Chinas E-Autobauer: Lokale Fabriken erhöhen Akzeptanz

Andere könnten folgen. Denn natürlich ist die gesellschaftliche Akzeptanz chinesischer Marken höher, die sich vor Ort engagieren und dort Arbeitsplätze schaffen. „Eine grundsätzliche Frage für westliche Regierungen ist dabei, ob sie überhaupt einen Platz für chinesische E-Autos auf ihren Märkten und als Teil der weltweiten Bemühungen um eine Dekarbonisierung sehen“, meint Scott Kennedy, Experte für Chinas Cleantech am Center for Strategic and International Studies (CSIS) in Washington. So oder so wird die chinesische Konkurrenz die etablierte Autoindustrie Europas unter starken Druck setzen. Wenn man das nicht wolle, müsse man entscheiden, wie weit man bereit sei zu gehen, um chinesische E-Autos draußen zu halten, schreibt Kennedy. Die EU habe bisher aber angedeutet, dass sie für Investitionen chinesischer Elektroautohersteller und Batterieproduzenten offen sei.

Eine Studie des European Council on Foreign Relations (ECFR) hält chinesische Autos allerdings für ein Sicherheitsrisiko: Die vernetzten E-Vehikel aus der Volksrepublik ermöglichten Cyberspionage und sammelten haufenweise Daten, warnen die Autoren in einer umfangreichen Risikoanalyse. Die EU müsse sich entscheiden: Will sie chinesische E-Autos ganz blockieren, eine von allen akzeptierte Kompromisslösung finden, oder schlicht die chinesische Dominanz aufgrund ihrer bereits erreichten Kostenvorteile hinzunehmen. Alle diese Szenarien haben laut der Studie Kosten: entweder für die Staatskassen oder für die europäische Autoindustrie, die Verbraucher oder den Klimaschutz.
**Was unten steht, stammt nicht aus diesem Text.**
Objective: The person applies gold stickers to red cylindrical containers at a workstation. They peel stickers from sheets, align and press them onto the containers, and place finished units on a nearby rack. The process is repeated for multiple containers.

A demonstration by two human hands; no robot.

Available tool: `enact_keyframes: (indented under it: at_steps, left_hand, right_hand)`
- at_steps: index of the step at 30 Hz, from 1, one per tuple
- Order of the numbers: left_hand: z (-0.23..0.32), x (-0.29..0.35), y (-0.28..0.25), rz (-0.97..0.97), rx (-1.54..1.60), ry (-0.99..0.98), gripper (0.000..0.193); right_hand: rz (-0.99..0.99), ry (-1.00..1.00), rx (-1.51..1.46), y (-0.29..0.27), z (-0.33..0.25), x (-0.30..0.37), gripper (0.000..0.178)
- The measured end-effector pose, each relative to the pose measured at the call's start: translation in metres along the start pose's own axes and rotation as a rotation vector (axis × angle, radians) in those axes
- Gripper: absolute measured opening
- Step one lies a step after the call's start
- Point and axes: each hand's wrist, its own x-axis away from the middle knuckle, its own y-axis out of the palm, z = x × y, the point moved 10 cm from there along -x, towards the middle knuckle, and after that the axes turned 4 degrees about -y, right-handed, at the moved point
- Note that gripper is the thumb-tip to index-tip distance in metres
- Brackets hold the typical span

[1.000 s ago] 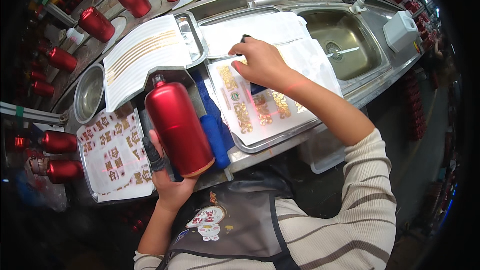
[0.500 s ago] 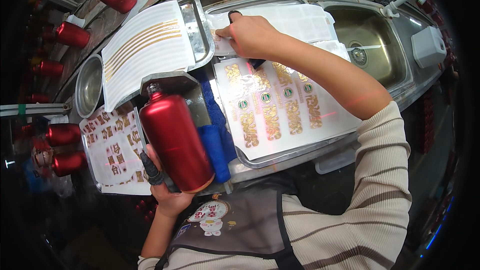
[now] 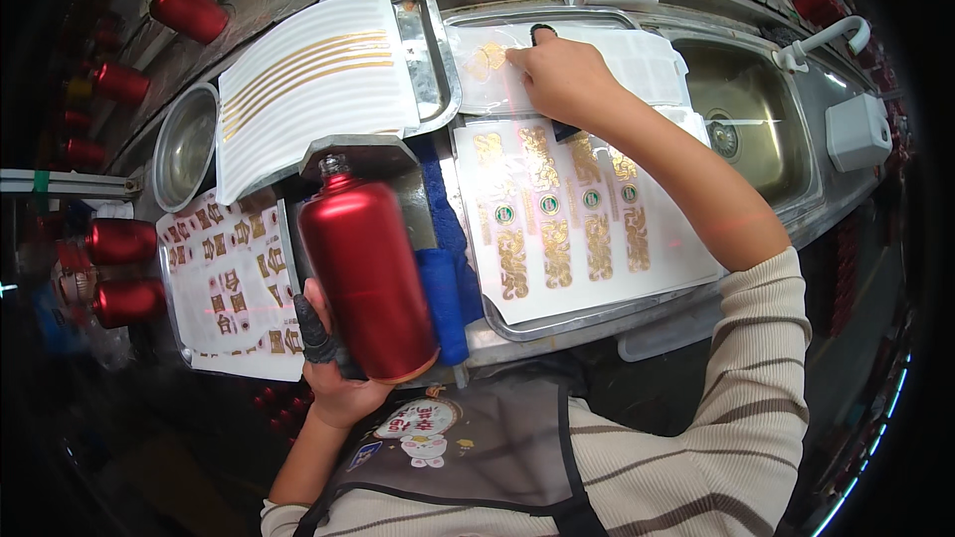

Welchen Weg die EU einschlägt, ist auch abhängig von den Mehrheiten in Brüssel. Doch das ist nicht das einzige, was die EU zu entscheiden hat, findet Kennedy: Neben der Verteidigung sei auch die Offensive wichtig. Sprich: „Wie fördere ich meine eigenen Industrien?“ Dafür tue der Westen längst nicht genug.